EFPIA Comments to the Draft WFD Dossier for Clarithromycin
Summary
After review of the draft WFD dossiers prepared for Clarithromycin, we offer asummary of the available ecotoxicological information available for Clarithromycin. This document also provides an environmental assessment, a short discussion on blue green algae data and a short discussion on suggested endpoint to determine an annual average concentration (AA-QS) to protect against the occurrence of prolonged exposure and a maximum acceptable concentration (MAC-QS) to protect against possible effects from short term concentration under the Draft Technical Guidance for Environmental Quality Standards, Water Framework Directive (Draft, January 29,2010).
Introduction
Clarithromycin is a semisynthetic 14membered ring macrolide antibiotic originally synthesized as a 6Omethyl derivative of erythromycinA.
Pharmaceutical Data
Mode of Action
Clarithromycin is an antibiotic belonging to the macrolide antibiotics group. It exerts its antibacterial action by inhibiting the intracellular protein synthesis of susceptible bacteria. It selectively binds to the 50S subunit of bacterial ribosomes and thus prevents the translocation of activated amino acids.

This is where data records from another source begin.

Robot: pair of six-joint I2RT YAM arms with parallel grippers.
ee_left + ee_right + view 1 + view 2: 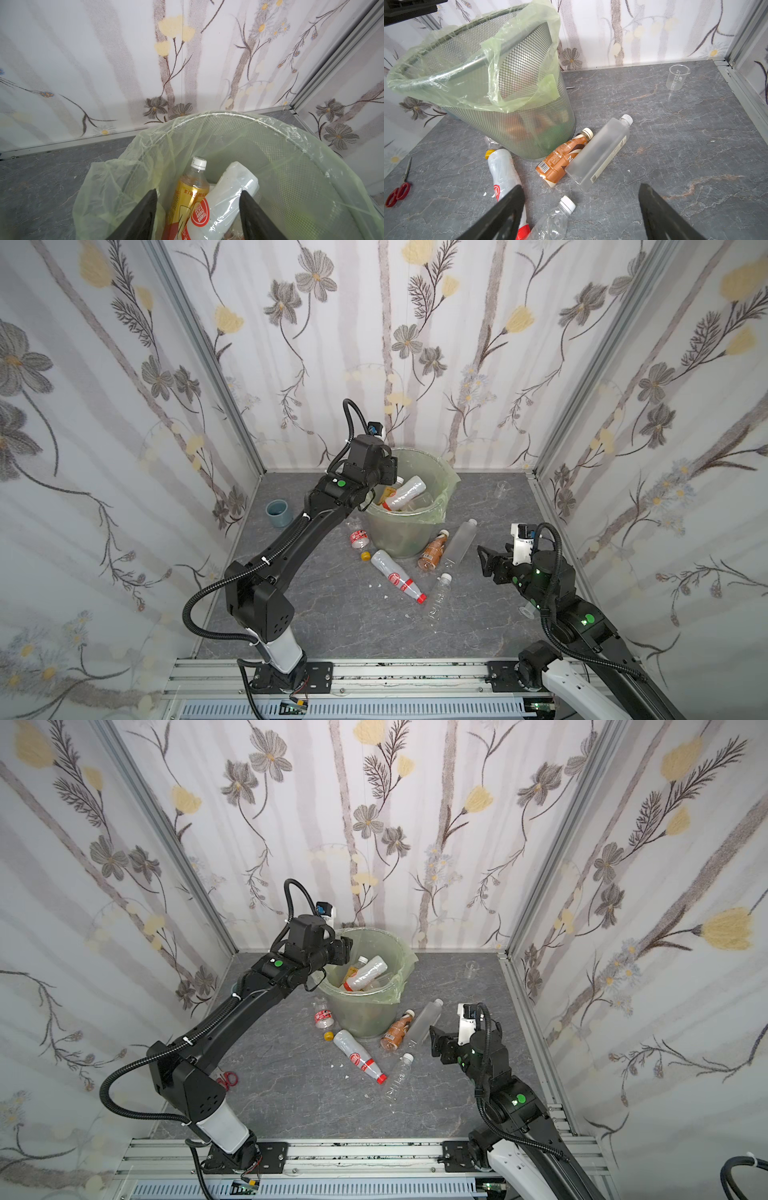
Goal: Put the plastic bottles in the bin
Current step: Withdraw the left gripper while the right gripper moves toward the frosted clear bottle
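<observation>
- My left gripper [198, 190] hangs released over the bin [228, 116]; a milky bottle [228, 193] lies below my fingers [143, 212].
- My right gripper [581, 186] gapes empty, frosted bottle [600, 153] just ahead.

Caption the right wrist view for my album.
Open right hand poised near a frosted bottle and a brown bottle lying by the bin.

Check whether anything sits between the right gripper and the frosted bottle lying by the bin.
Nothing visible does. The right gripper hangs open with bare table between it and the frosted bottle. The brown coffee bottle lies against its far side, toward the bin; the clear bottle lies off to the side.
</observation>
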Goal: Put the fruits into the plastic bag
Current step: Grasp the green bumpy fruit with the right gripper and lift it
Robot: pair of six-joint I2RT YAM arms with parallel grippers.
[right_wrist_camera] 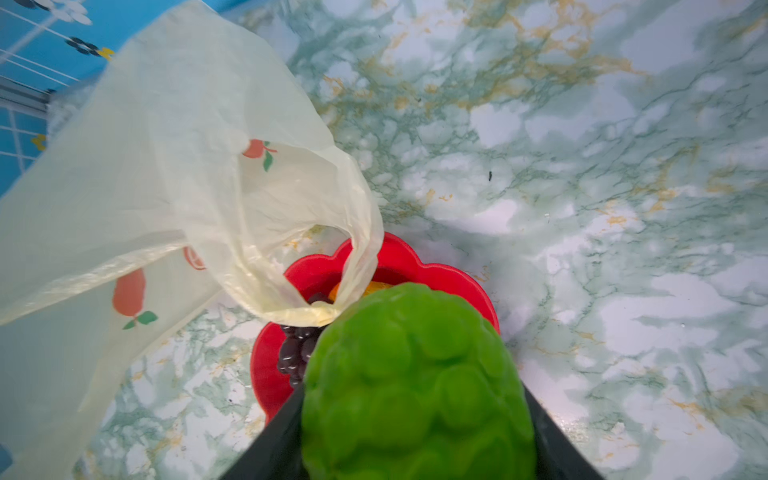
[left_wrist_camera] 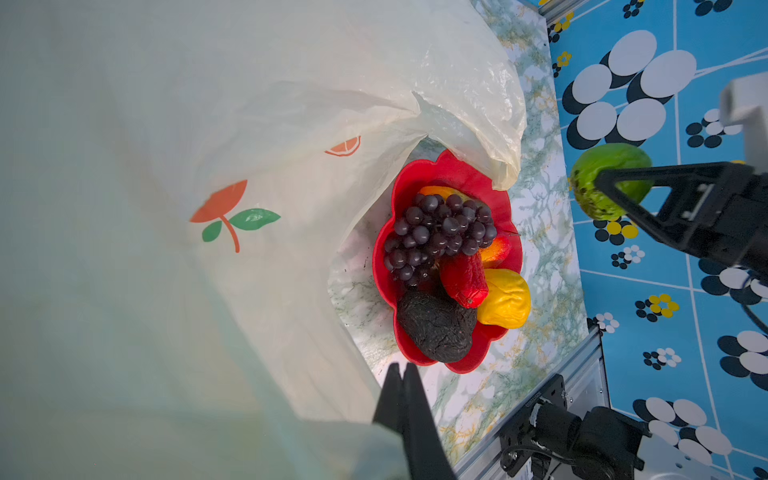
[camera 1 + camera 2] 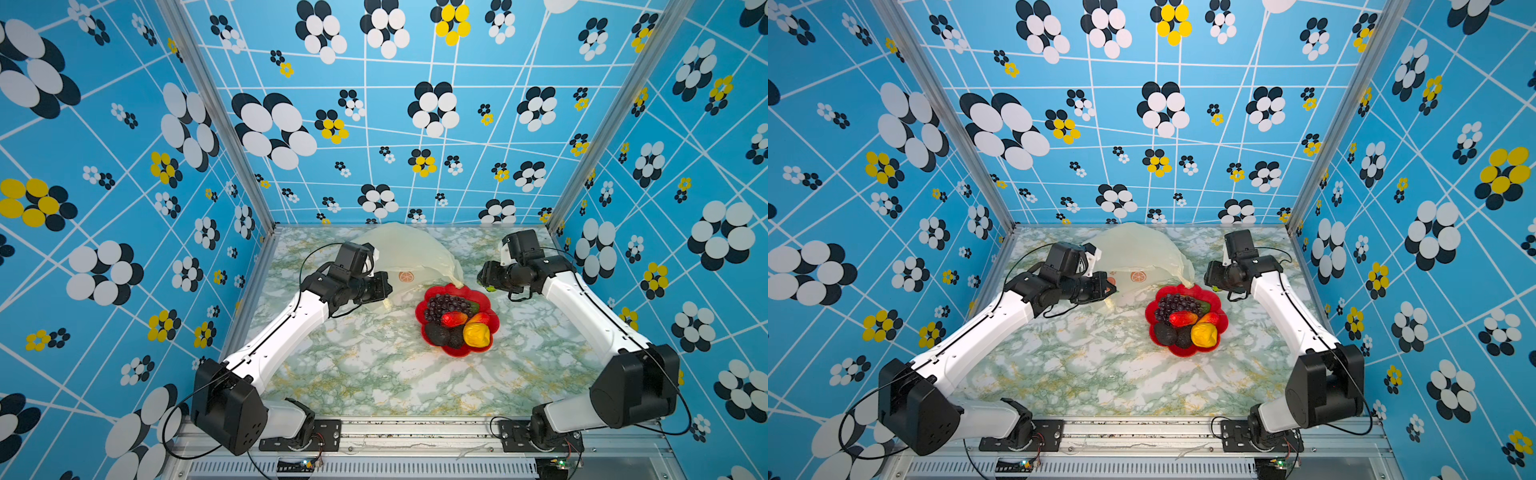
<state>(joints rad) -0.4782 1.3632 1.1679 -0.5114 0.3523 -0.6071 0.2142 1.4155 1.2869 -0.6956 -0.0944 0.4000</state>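
while the right gripper (image 3: 487, 283) clamps the green fruit (image 1: 415, 374) aloft beside the red plate (image 2: 457, 171) of remaining fruits (image 3: 455, 320), the closed left gripper (image 2: 401, 388) pinches the plastic bag (image 2: 249, 124) up, so next likely comes swinging it into the mouth.

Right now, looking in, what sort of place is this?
Probably a robot test booth: a left arm and right arm bolted to a metal rail, patterned walls boxing in a marble-look table, toy fruits on a red plate beside a plastic bag.
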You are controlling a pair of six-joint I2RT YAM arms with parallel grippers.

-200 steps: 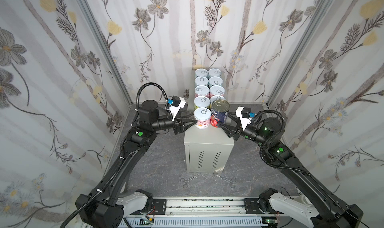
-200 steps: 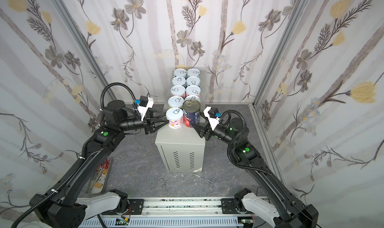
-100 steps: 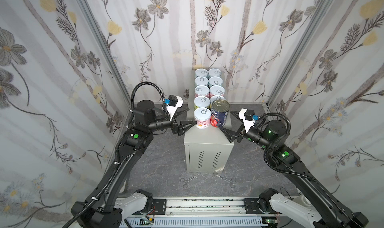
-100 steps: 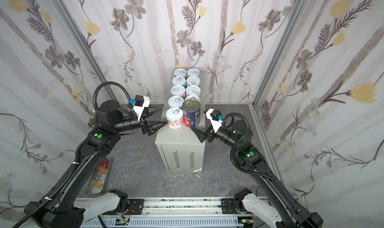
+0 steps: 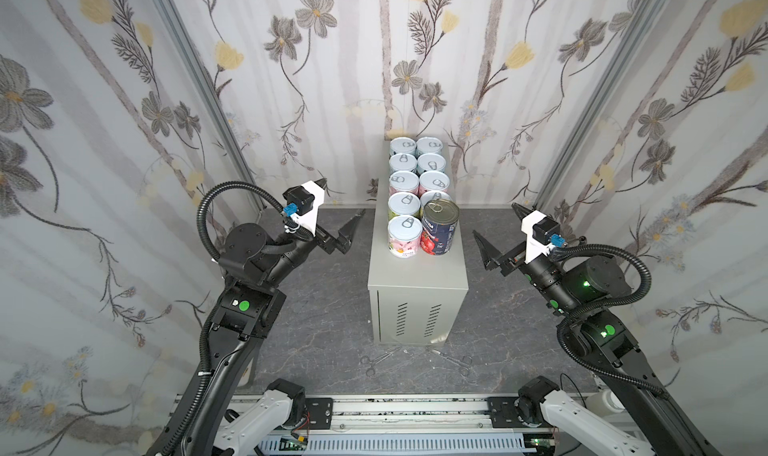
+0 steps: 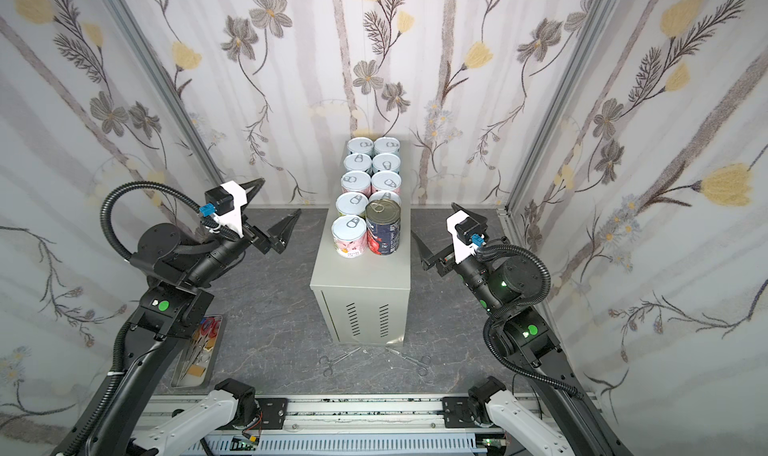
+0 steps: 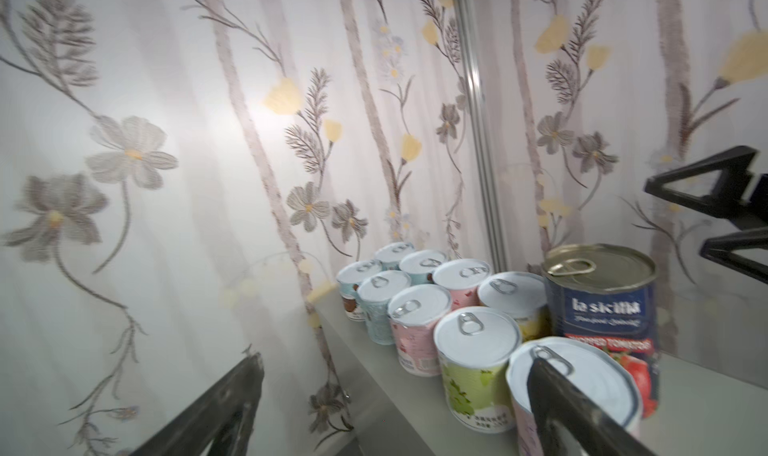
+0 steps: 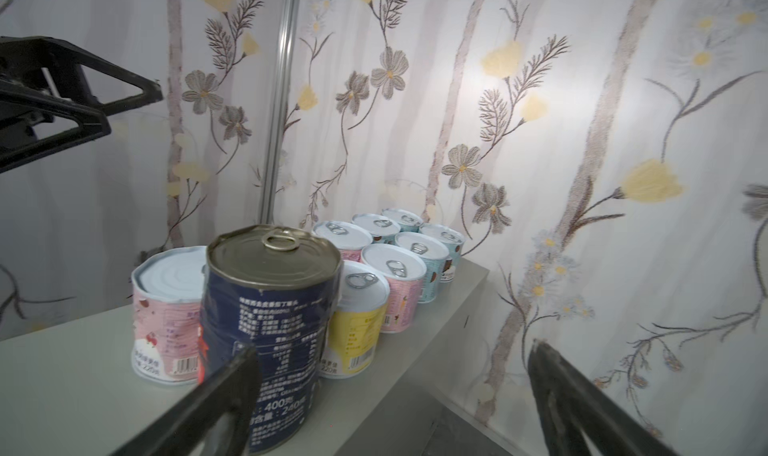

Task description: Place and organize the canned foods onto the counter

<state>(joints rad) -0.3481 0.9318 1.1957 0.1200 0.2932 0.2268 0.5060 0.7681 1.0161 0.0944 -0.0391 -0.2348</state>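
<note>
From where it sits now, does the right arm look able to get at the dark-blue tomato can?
Probably yes. The tomato can stands at the front right of the rows on the counter, its right side bare, and the open right end effector faces it across empty space.

Since a second ago the left pincer (image 5: 338, 208) has let go of the pink can (image 5: 403, 237) and the right pincer (image 5: 496, 233) of the dark-blue tomato can (image 5: 439, 227), both spreading wide and drawing back off the counter (image 5: 417, 285) to either side.
</note>
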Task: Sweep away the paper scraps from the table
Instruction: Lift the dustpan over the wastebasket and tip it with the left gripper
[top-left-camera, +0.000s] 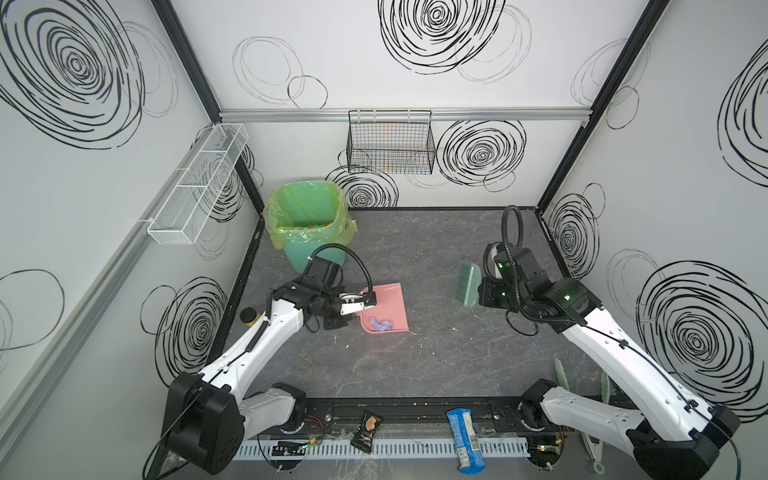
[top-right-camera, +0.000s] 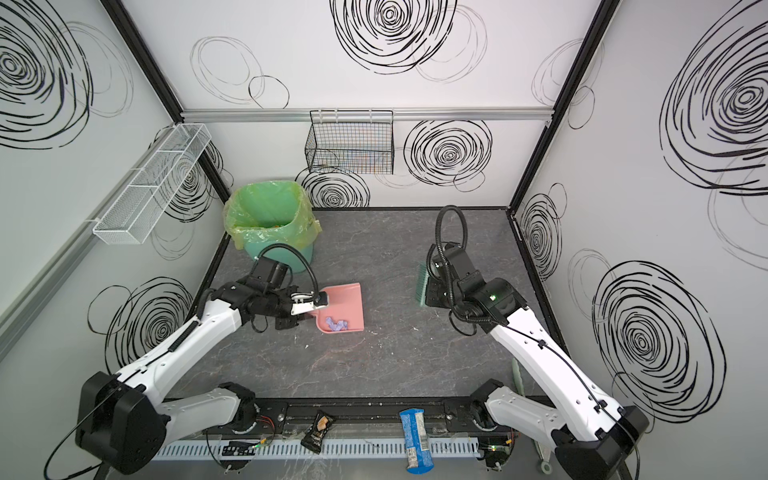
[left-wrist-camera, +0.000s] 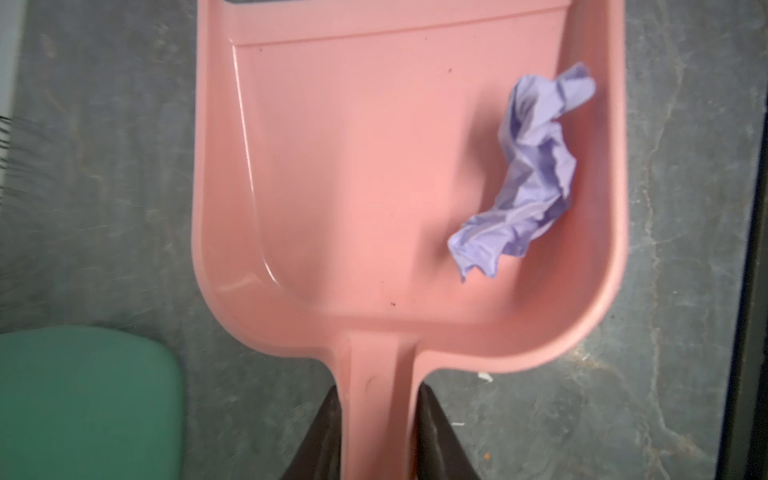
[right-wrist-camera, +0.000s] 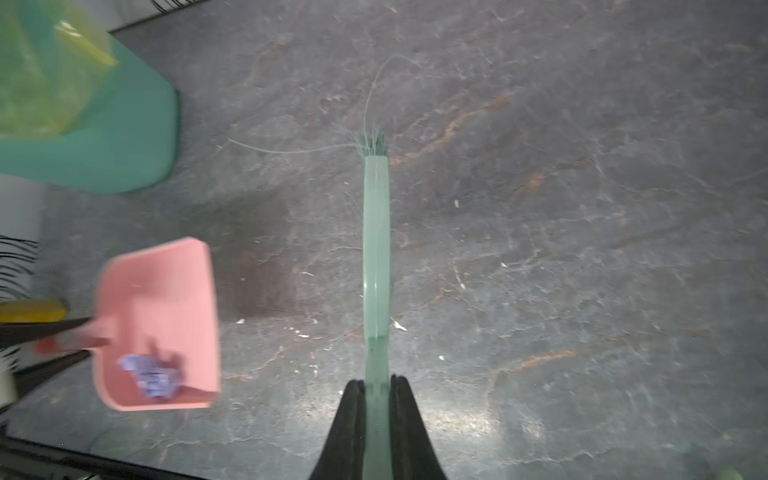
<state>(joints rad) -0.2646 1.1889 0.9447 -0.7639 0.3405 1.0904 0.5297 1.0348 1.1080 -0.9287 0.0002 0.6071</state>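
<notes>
Paper scraps (left-wrist-camera: 528, 174): lavender wads held in pink dustpan (left-wrist-camera: 353, 166) over counter (top-left-camera: 436, 353). Dustpan handle is clasped by narrowly parted left claw (left-wrist-camera: 378, 395); green brush (right-wrist-camera: 376, 249) handle is pinched by closed right claw (right-wrist-camera: 376, 386).

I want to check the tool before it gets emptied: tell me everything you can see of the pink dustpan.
The dustpan is glossy pink plastic: a flat tray with a raised rim on three sides, rounded rear corners, a straight open front lip and a short handle. The left gripper clamps the handle. It seems held above the table. A crumpled lavender paper scrap lies inside near one side wall.
</notes>
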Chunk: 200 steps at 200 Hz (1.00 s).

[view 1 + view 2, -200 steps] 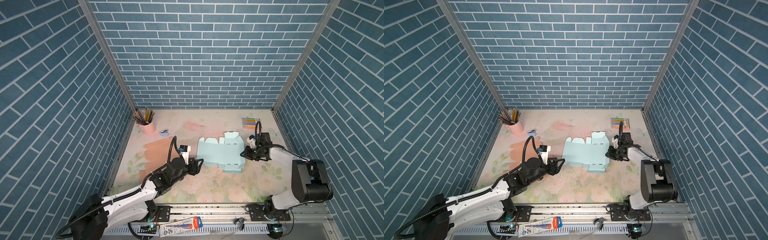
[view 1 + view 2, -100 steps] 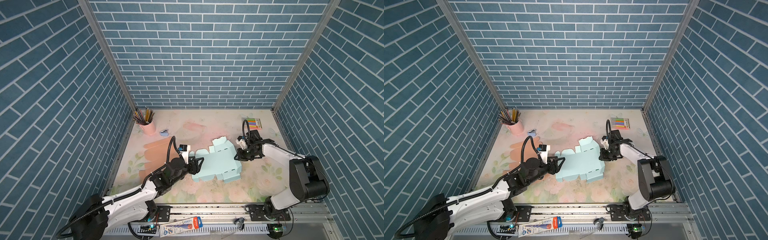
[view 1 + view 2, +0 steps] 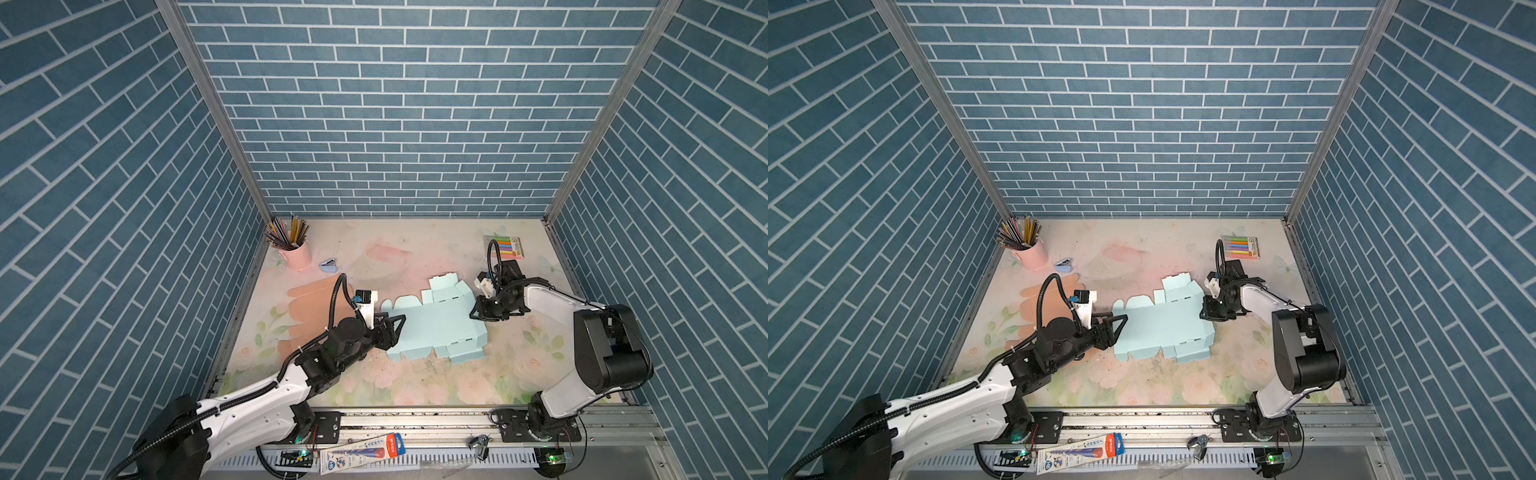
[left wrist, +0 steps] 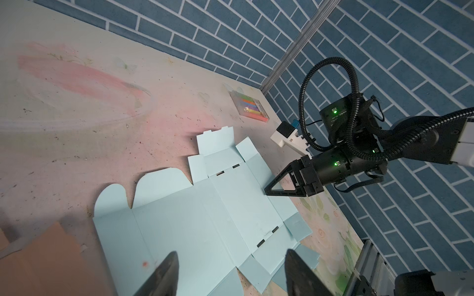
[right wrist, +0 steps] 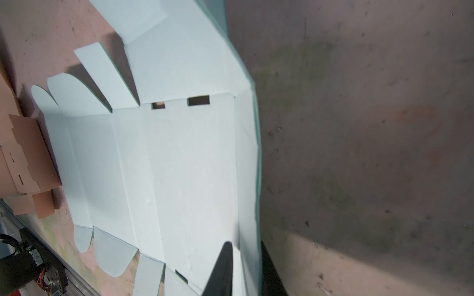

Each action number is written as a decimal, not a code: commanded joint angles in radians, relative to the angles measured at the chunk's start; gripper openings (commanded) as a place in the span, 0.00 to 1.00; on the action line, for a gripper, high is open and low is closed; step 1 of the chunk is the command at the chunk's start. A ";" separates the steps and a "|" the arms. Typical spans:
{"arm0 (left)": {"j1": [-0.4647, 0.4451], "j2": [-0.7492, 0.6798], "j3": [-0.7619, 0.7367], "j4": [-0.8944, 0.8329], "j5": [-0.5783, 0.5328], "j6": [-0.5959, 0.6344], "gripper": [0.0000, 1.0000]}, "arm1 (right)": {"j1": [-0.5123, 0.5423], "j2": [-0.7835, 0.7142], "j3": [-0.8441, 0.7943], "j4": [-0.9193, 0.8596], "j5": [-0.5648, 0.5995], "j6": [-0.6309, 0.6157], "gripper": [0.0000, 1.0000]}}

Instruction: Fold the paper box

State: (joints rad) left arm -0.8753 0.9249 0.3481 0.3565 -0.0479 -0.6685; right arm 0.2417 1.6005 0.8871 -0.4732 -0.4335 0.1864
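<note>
The paper box (image 3: pixel 436 328) (image 3: pixel 1163 328) is a light blue flat cut-out lying unfolded on the table, its rounded flaps toward the left arm. My left gripper (image 3: pixel 398 323) (image 3: pixel 1120 323) (image 4: pixel 230 256) is open and low over the box's left edge, with nothing between its fingers. My right gripper (image 3: pixel 476 313) (image 3: pixel 1202 313) (image 5: pixel 245 247) is at the box's right edge. Its jaws stand slightly apart, and the raised edge flap (image 5: pixel 248 179) runs between them. The left wrist view shows the right gripper (image 4: pixel 268 192) tip-down on that edge.
A pink cup of pencils (image 3: pixel 293 249) and a blue stapler (image 3: pixel 328 266) stand at the back left. A marker pack (image 3: pixel 505 246) lies at the back right. An orange cardboard cut-out (image 3: pixel 316 307) lies left of the box, under the left arm. A metal rail (image 3: pixel 415 419) runs along the front.
The right gripper has dragged the paper box left toward the left gripper, turning it slightly, and its jaws have parted a little. The left arm has stayed still.
</note>
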 commanded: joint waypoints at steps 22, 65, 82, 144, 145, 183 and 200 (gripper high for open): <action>0.007 0.030 0.008 0.013 0.011 0.003 0.69 | -0.017 -0.040 -0.033 0.057 0.010 0.030 0.15; 0.007 0.073 0.033 0.017 0.026 0.009 0.70 | -0.018 -0.043 -0.043 0.068 0.015 0.024 0.02; 0.007 0.087 0.046 0.012 0.038 0.016 0.70 | -0.017 -0.055 -0.040 0.057 0.020 0.010 0.00; 0.082 0.234 0.163 -0.025 0.235 0.061 0.34 | 0.126 -0.161 0.030 -0.094 0.176 -0.051 0.00; 0.084 0.238 0.166 -0.026 0.238 0.062 0.33 | 0.127 -0.163 0.030 -0.095 0.176 -0.051 0.00; 0.117 0.387 0.309 -0.066 0.296 0.126 0.01 | 0.199 -0.224 0.026 -0.123 0.214 -0.041 0.00; 0.139 0.469 0.356 -0.021 0.355 0.117 0.00 | 0.239 -0.259 0.015 -0.107 0.219 -0.050 0.00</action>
State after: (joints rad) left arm -0.7658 1.3102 0.6426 0.3065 0.2138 -0.5751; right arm 0.4347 1.3956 0.8948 -0.5465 -0.2562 0.1814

Dose range, DDD, Route of Administration and Plasma Concentrations
The recommended dose for the Clarithromycin extended-release tablet, 500mg, ranges from 500mg to 1000mg once daily according to the indication.
The WHO Defined Daily Dose (DDD) is determined to be 0.5 g (oral route).
Human metabolism profile
The pharmacokinetics of orally administered IR clarithromycin has been studied extensively in a number of animal species and adult humans. These studies have shown clarithromycin is readily and rapidly absorbed with an absolute bioavailability of approximately 50% (Abbott, marketing authorization application, clarithromycin tablets).
Clarithromycin is excreted via the liver and kidney.
Radio-labeled substances excreted by human adults given single oral doses of 250mg or 1200mg IR clarithromycin were measured.
Urinary excretion products after five days accounted for 37.9% of the lower dose and 46.0% of the higher dose. Parent drug (18.4% and 29,4%) and 14(R)hydroxyclarithromycin (13,7% and 9,9%) comprised the majority of the urinary radioactivity after the 250mg and 1200mg doses, respectively.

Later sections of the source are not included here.